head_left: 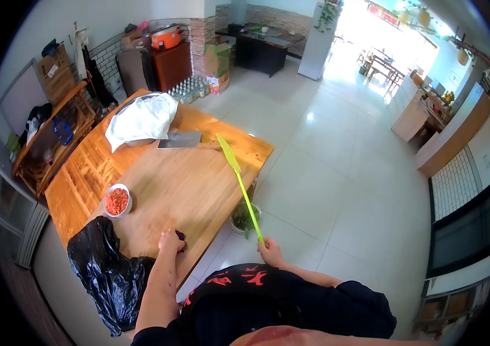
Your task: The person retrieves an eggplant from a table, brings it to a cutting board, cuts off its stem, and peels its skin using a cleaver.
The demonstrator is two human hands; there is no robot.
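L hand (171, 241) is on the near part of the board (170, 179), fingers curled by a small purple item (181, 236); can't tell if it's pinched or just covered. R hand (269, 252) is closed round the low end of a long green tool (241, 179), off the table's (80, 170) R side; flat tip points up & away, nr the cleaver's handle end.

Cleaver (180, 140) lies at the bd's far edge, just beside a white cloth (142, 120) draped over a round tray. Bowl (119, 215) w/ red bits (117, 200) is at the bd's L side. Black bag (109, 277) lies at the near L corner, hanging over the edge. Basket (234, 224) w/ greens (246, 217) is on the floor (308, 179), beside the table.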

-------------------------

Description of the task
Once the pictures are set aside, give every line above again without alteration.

Solution
head_left: 
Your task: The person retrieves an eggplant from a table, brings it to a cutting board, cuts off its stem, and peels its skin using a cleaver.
The demonstrator is two human hands; there is no robot.
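L hand (171, 241) is on the near part of the board (170, 179), fingers curled by a small purple item (181, 236); can't tell if it's pinched or just covered. R hand (269, 252) is closed round the low end of a long green tool (241, 179), off the table's (80, 170) R side; flat tip points up & away, nr the cleaver's handle end.

Cleaver (180, 140) lies at the bd's far edge, just beside a white cloth (142, 120) draped over a round tray. Bowl (119, 215) w/ red bits (117, 200) is at the bd's L side. Black bag (109, 277) lies at the near L corner, hanging over the edge. Basket (234, 224) w/ greens (246, 217) is on the floor (308, 179), beside the table.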

That concludes the answer to the exercise.